入力波動場に基づく様々な建物の相対地震危険度評価

Masahiro Iida, Masanori Iiba, Koichi Kusunoki, Yuji Miyamoto, and Hiroshi Isoda

International Journal of Geomechanics, American Society of Civil Engineers, 17(9), Paper No. 04017068 (2017).

DOI: 10.1061/(ASCE)GM.1943-5622.0000967.

<解説> 既存の方法で構造物の応答解析を実施すると、説明できないことがたくさんあります。その最大の原因は、構造物の応答解析法において、地震波動を適切に考慮できていないことです。そこで、図に示すように、深い地下構造内に適切な波動状態を実現して、地盤と建物の相互作用解析を実施する方法を開発しています。

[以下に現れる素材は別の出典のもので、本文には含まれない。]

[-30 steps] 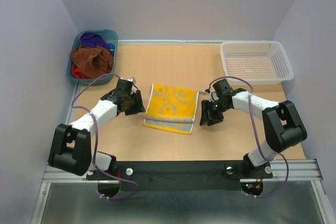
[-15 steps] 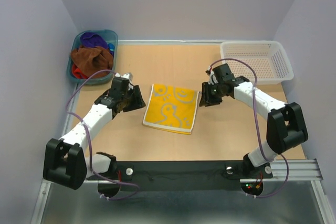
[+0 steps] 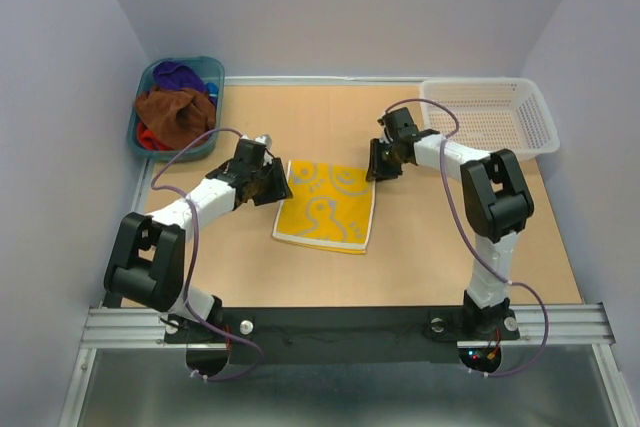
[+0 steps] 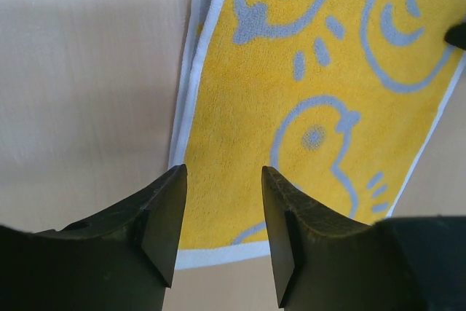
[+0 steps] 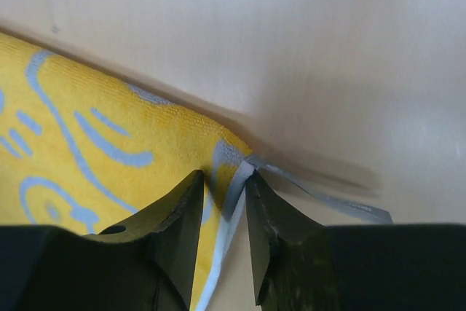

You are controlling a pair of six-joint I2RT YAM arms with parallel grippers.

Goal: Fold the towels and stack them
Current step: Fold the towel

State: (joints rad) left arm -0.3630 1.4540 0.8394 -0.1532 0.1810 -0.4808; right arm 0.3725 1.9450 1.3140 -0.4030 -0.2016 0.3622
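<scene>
The yellow towel (image 3: 325,205) lies flat in the middle of the bench (image 3: 450,237); within the last second both arms have swung from its 9 and 3 o'clock sides to its far corners; the left tool (image 3: 272,187) hovers released at 11 o'clock; the right tool (image 5: 224,180) straddles the 1 o'clock hem, and I cannot tell whether it is grasping it; a teal tub (image 3: 219,97) holding a brown towel (image 3: 178,115) sits at 10 o'clock; a white basket (image 3: 490,154) sits at 2 o'clock.

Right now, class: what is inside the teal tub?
In the teal tub: brown towel on top, purple towel behind it, red towel at the near edge. Anything beneath is covered.
</scene>
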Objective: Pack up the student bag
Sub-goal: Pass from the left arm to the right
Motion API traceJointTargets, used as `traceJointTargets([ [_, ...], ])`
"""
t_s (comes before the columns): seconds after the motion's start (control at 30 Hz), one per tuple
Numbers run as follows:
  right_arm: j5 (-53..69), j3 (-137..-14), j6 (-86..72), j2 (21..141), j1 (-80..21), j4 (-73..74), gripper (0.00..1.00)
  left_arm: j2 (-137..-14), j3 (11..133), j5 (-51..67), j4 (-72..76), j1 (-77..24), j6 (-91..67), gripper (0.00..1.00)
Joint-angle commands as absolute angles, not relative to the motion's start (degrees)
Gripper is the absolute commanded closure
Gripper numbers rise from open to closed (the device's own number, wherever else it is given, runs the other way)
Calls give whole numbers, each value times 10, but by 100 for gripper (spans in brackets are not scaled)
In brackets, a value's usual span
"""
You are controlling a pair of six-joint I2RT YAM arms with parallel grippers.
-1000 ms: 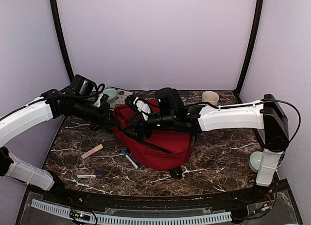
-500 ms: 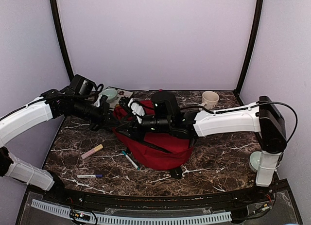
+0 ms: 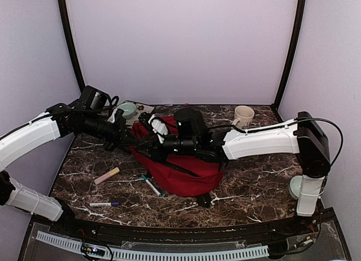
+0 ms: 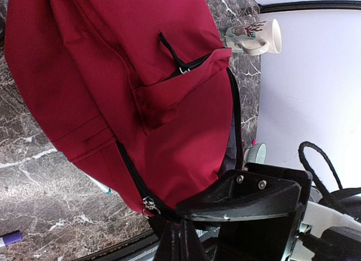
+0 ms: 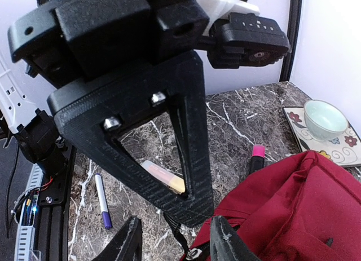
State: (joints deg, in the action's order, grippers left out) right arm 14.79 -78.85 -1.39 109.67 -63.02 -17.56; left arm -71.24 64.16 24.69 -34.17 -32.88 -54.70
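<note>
Top external: red bag (image 3: 194, 171) slumped mid-table (image 3: 259, 176), its left end between the two grippers. Left gripper (image 4: 179, 238) clenched tight, pinching the bag's dark zip edge just under the zip pull (image 4: 149, 203). Right gripper (image 5: 176, 245) released, fingers spread with the bag's corner just between them, ungripped. Marker (image 3: 151, 186) touching the bag's near side.

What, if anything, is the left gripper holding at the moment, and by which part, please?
The left gripper is shut on the red backpack, pinching the fabric edge at the end of its zipper.
</note>
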Motion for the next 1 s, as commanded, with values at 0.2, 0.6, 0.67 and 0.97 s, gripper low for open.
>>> traceJointTargets([
  [0.2, 141, -776, -27, 1110, -636, -201, 67, -689, 661, 261, -307, -325, -550, 100],
  [0.6, 152, -795, -11, 1122, -636, -211, 77, -695, 658, 265, -299, -325, -552, 100],
  [0.67, 154, -801, -13, 1125, -636, -215, 77, -697, 658, 268, -297, -325, -553, 100],
  [0.97, 152, -805, -18, 1120, -636, -219, 100, -699, 654, 269, -294, -325, -554, 100],
])
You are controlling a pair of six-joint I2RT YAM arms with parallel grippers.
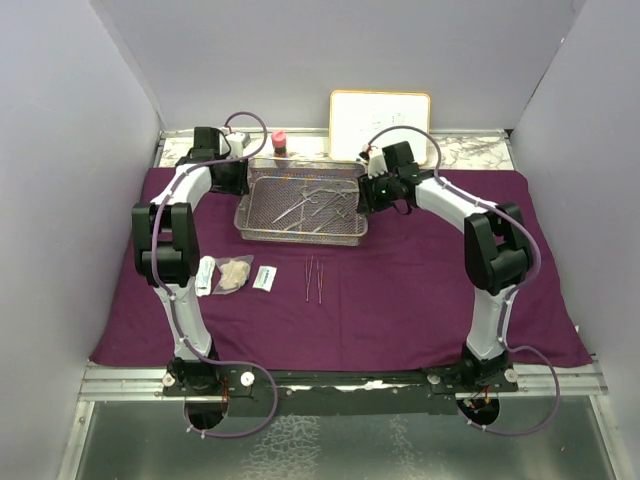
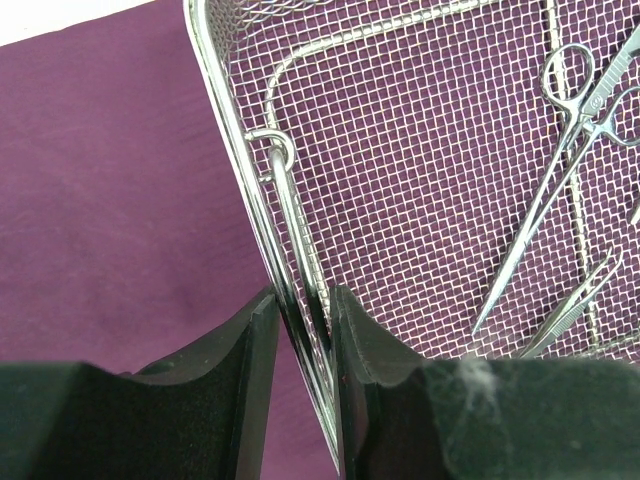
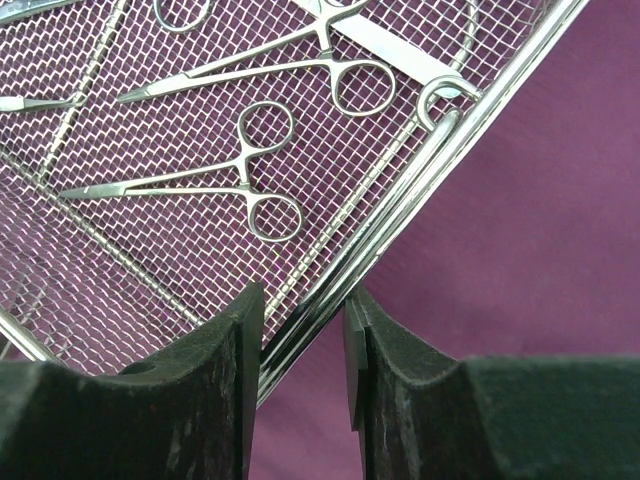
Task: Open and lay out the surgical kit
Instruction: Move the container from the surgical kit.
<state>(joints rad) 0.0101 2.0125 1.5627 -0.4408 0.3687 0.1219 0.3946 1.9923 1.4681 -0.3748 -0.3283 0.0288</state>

現在の研究では、適切に評価した波動状態における地盤と建物の線形の相互作用解析法を使用して、東京湾の埋立区域において、低層から高層の鉄筋コンクリートビル、低層から高層の鉄骨ビル、(低層の)木造建築、の応答を比較しました。進んだ応答解析法を使用して、こうした比較が実施されたことはこれまでありません。その理由は、個々の専門家は、1つの構造物の上部構造(地表部分)もしくは下部構造(地下部分)のみを扱うからです。

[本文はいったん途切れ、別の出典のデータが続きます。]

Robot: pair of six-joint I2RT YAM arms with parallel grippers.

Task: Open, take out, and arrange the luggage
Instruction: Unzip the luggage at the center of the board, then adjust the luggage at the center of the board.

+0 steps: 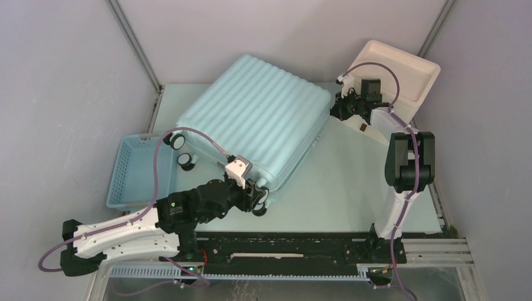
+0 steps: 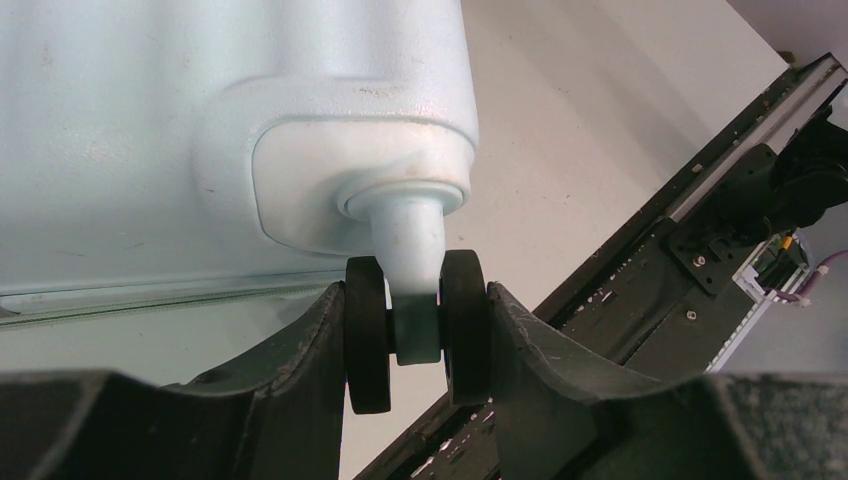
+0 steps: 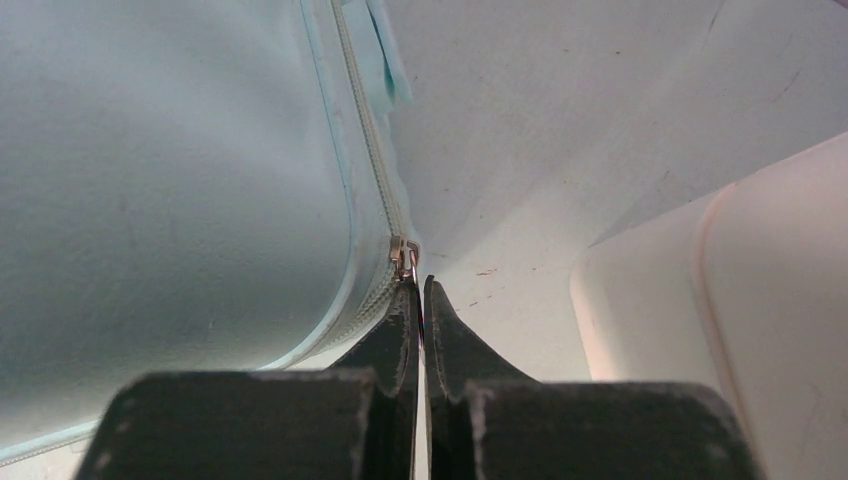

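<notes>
The pale mint-blue ribbed suitcase (image 1: 257, 119) lies closed and flat across the middle of the table. My left gripper (image 1: 257, 195) is shut on its near corner wheel (image 2: 418, 330), one finger against each black disc. My right gripper (image 1: 335, 108) sits at the suitcase's far right corner, shut on the metal zip pull (image 3: 405, 256) at the corner of the zip line. The suitcase shell (image 3: 170, 200) fills the left of the right wrist view. The lining and inside are hidden.
A small blue slatted basket (image 1: 135, 169) stands left of the suitcase by two wheels (image 1: 180, 150). A cream-white box (image 1: 401, 78) stands tilted at the back right, close to my right gripper. The black base rail (image 1: 288, 248) runs along the near edge.
</notes>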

得られた応答の性質から、これらの建物を4つのグループに分類しました。それらは、(1)低層の鉄筋コンクリートビルと鉄骨ビル、(2)地盤と共振する中層の鉄筋コンクリートビルと鉄骨ビル、(3)高層の鉄筋コンクリートビルと鉄骨ビル、(4)木造建築です。得られた応答結果は、他の軟弱地盤においても十分参考になると思います。

越中島観測点において使用された、3次元の上部構造ー基礎ー杭ー地盤系の2例の平面図と側面図。左側は、杭のない2階建の鉄筋コンクリート、鉄骨ビルに対する系、右側は、杭を持つ8階建の鉄筋コンクリート、鉄骨ビルに対する系である。波動状態を評価するための深い地下構造も表示されている。